Descriptive Statistics Python implementation

4 min readAug 6, 2023

Descriptive Statistics

Measures of Central Tendency:

Mean: The average value of a dataset.
Median: The middle value of a dataset when arranged in ascending order.
Mode: The value that appears most frequently in the dataset.

import numpy as np
import pandas as pd
import matplotlib.pyplot as plt

# Generating sample data
np.random.seed(42)
data = np.random.normal(loc=50, scale=10, size=1000)
categories = np.random.choice(['A', 'B', 'C'], size=1000)
df = pd.DataFrame({'Data': data, 'Category': categories})

mean_value = df['Data'].mean()
median_value = df['Data'].median()
mode_value = df['Data'].mode().values[0]

print(f"Mean: {mean_value}")
print(f"Median: {median_value}")
print(f"Mode: {mode_value}")

OUTPUT:

Mean: 50.193320558223256
Median: 50.25300612234888
Mode: 17.58732659930927

Measures of Dispersion or Spread:

Variance: A measure of how much the data points deviate from the mean.
Standard Deviation: The square root of the variance, indicating the spread of data around the mean.
Range: The difference between the maximum and minimum values in the dataset.
Interquartile Range (IQR): The range between the first quartile (25th percentile) and the third quartile (75th percentile).

# Measures of Dispersion
variance_value = df['Data'].var()
std_deviation_value = df['Data'].std()
range_value = df['Data'].max() - df['Data'].min()
iqr_value = df['Data'].quantile(0.75) - df['Data'].quantile(0.25)

print(f"Variance: {variance_value}")
print(f"Standard Deviation: {std_deviation_value}")
print(f"Range: {range_value}")
print(f"Interquartile Range (IQR): {iqr_value}")

OUTPUT:

Variance: 95.88638535851024
Standard Deviation: 9.792159381796756
Range: 70.93998830723794
Interquartile Range (IQR): 12.955341809352817

Probability Distributions:

Normal Distribution: A symmetrical bell-shaped distribution often encountered in real-world data.
Skewed Distributions: Positive and negative skewness, where the data is concentrated on one side of the distribution.
Uniform Distribution: When all outcomes are equally likely.

# Probability Distribution
normal_distribution = np.random.normal(loc=50, scale=10, size=10000)
plt.figure(figsize=(5, 3))
plt.hist(normal_distribution, bins=30, alpha=0.6)
plt.title("Normal Distribution")
plt.xlabel("Data")
plt.ylabel("Frequency")
plt.show()

Correlation and Covariance:

Correlation : Measures the linear relationship between two continuous variables.
The value of Correlation lies in the range of -1 and +1.
+1 -> 2 variables perfectly having same characteristics
-1 -> 2 variables follows completly opposite charcteristics
0 -> no relationship at all between 2 variables

Covariance: Measures the joint variability of two variables.

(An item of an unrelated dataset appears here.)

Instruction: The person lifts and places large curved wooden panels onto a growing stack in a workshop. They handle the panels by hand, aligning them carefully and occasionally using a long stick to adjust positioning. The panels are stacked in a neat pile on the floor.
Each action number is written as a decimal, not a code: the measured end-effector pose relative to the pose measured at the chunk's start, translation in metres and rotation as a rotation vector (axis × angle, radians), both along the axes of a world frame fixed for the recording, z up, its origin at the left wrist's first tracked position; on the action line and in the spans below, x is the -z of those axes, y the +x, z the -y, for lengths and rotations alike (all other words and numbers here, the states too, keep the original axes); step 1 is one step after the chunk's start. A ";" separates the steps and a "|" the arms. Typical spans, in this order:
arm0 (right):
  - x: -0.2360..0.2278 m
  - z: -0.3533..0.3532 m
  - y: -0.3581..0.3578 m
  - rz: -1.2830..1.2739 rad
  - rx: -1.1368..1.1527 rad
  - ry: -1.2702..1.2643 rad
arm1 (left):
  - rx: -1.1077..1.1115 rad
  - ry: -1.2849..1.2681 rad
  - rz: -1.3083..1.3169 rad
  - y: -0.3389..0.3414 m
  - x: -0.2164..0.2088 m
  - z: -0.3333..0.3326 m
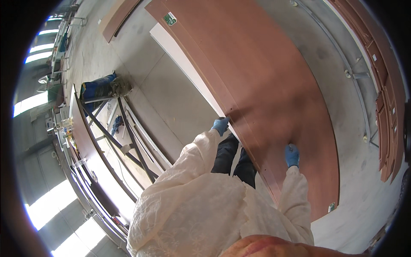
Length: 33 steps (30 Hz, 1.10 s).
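Note:
A long reddish-brown door panel (274, 85) lies in front of me, running from the far left to the near right. My left hand (220, 125), in a blue glove, is closed at the panel's left edge, with a small dark thing showing at its fingertips. Over the panel's near part, my right hand (292, 156) is also gloved in blue and closed. A small dark spot shows between its fingers, too small to name. Green-and-white labels sit near the panel's far corner (170, 19) and near corner.
A white strip (171, 45) juts out under the panel's left side. To the left stand a dark metal frame (124, 147) and a blue bag (98, 88). More brown panels (387, 115) line the right, beside a grey metal rack on casters (349, 64).

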State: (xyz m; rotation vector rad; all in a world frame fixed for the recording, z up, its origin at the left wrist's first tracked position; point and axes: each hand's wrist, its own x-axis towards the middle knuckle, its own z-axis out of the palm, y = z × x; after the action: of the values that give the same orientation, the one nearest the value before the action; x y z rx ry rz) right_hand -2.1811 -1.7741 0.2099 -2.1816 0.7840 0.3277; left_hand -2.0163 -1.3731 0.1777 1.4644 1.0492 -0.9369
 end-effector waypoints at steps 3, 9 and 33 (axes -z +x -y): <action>0.000 -0.008 0.001 -0.023 0.054 -0.056 | 0.019 -0.025 0.009 0.010 0.004 0.002; -0.003 -0.026 0.007 -0.123 -0.013 -0.104 | -0.019 -0.048 -0.027 0.005 0.008 0.000; -0.002 0.064 0.017 -0.241 -0.113 -0.130 | 0.149 -0.030 0.094 -0.037 0.016 0.002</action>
State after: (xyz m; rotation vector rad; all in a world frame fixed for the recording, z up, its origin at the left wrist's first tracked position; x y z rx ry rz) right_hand -2.1644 -1.8384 0.2124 -2.3418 0.8335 0.6222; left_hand -2.0535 -1.3756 0.1622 1.5629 0.8637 -0.9740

How two random variables are dependent on each other. A higher number denotes higher dependency.
The value of Covariance lies in the range of -∞ and +∞.

import pandas as pd

# Sample data
cc_data = {
    'X': [1, 2, 3, 4, 5],
    'Y': [2, 3, 5, 4, 6]
}

# Create a DataFrame from the sample data
cc_df = pd.DataFrame(cc_data)

# Calculate Pearson correlation coefficient
pearson_corr = cc_df['X'].corr(cc_df['Y'])
print(f"Pearson Correlation Coefficient: {pearson_corr}")

# Calculate covariance
covariance = cc_df['X'].cov(cc_df['Y'])
print(f"Covariance: {covariance}")

OUTPUT:

Pearson Correlation Coefficient: 0.8999999999999998
Covariance: 2.25

Percentiles and Quartiles:

Percentiles: Divide the data into 100 equal parts, useful for finding specific values within the distribution.
Quartiles: Divide the data into four equal parts (Q1, Q2, Q3).

# Percentiles and Quartiles
percentile_25 = df['Data'].quantile(0.25)
percentile_50 = df['Data'].quantile(0.50)  # Equivalent to the median
percentile_75 = df['Data'].quantile(0.75)

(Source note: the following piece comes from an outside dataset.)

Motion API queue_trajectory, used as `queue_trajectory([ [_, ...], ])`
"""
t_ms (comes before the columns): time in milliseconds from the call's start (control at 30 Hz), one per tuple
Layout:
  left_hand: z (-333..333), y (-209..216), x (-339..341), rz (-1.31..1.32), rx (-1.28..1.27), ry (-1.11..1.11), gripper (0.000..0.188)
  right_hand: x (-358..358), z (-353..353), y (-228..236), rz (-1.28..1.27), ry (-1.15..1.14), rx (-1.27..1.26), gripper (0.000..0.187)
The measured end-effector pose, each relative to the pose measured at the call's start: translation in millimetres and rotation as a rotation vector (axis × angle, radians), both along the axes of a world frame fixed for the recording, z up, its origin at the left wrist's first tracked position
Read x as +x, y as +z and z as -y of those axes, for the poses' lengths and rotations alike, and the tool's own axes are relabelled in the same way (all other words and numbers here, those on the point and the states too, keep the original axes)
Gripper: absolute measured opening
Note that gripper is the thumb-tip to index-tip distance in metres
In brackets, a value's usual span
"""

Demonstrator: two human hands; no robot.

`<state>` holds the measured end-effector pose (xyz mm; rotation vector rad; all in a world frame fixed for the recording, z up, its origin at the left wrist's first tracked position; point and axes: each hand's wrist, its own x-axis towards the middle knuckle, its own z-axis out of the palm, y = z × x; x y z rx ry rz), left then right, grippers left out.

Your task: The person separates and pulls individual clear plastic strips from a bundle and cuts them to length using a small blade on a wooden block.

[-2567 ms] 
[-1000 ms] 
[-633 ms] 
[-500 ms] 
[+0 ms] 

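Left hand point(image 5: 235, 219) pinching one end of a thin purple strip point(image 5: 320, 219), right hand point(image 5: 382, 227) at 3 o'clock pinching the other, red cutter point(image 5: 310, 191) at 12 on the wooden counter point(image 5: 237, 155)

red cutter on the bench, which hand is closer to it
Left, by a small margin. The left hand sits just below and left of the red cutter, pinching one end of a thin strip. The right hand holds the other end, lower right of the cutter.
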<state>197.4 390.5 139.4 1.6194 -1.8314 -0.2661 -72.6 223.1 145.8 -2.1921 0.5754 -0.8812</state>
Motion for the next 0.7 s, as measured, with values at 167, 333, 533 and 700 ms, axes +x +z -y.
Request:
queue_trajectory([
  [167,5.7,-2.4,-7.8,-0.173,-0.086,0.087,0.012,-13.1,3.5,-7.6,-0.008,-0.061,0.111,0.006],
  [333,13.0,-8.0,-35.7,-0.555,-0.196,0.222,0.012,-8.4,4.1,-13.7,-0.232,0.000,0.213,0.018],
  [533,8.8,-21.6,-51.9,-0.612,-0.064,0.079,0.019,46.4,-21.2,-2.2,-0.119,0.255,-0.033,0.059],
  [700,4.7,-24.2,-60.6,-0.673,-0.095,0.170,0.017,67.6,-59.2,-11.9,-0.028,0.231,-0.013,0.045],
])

print(f"25th Percentile (Q1): {percentile_25}")
print(f"50th Percentile (Median): {percentile_50}")
print(f"75th Percentile (Q3): {percentile_75}")

OUTPUT:

25th Percentile (Q1): 43.524096945376485
50th Percentile (Median): 50.25300612234888
75th Percentile (Q3): 56.4794387547293

Outliers and Data Cleaning:

Outliers are data points that fall below Q1–1.5 * IQR or above Q3 + 1.5 * IQR. The factor 1.5 is a common threshold, but it can be adjusted based on the specific use case. Data points outside this range are considered outliers.

# Outliers
outliers = df[(df['Data'] < percentile_25 - 1.5 * iqr_value) | (df['Data'] > percentile_75 + 1.5 * iqr_value)]
print("Outliers:")
print(outliers)

OUTPUT:

Outliers:
          Data Category
74   23.802549        A
179  77.201692        B
209  88.527315        B
262  17.587327        A
478  80.788808        A
646  23.031134        A
668  23.490302        B
755  76.323821        A

Measures of Skewness and Kurtosis:

Skewness: Measures the asymmetry of a dataset’s distribution.
Kurtosis: Measures the shape of a dataset’s distribution (e.g., peakedness or flatness).

# Skewness and Kurtosis
skewness_value = df['Data'].skew()
kurtosis_value = df['Data'].kurt()

print(f"Skewness: {skewness_value}")
print(f"Kurtosis: {kurtosis_value}")

OUTPUT:

Skewness: 0.11697636882001361
Kurtosis: 0.07256220235414812

Central Limit Theorem:

The central limit theorem (CLT) states that if you take sufficiently large samples from a population, the distribution of the sample means will be approximately normally distributed, regardless of the distribution of the population.

import numpy as np
import matplotlib.pyplot as plt

# Population parameters
population_mean = 100  # Mean of the population
population_stddev = 20  # Standard deviation of the population
population_size = 10000  # Size of the population

# Generating the population data (normally distributed)
population_data = np.random.normal(loc=population_mean, scale=population_stddev, size=population_size)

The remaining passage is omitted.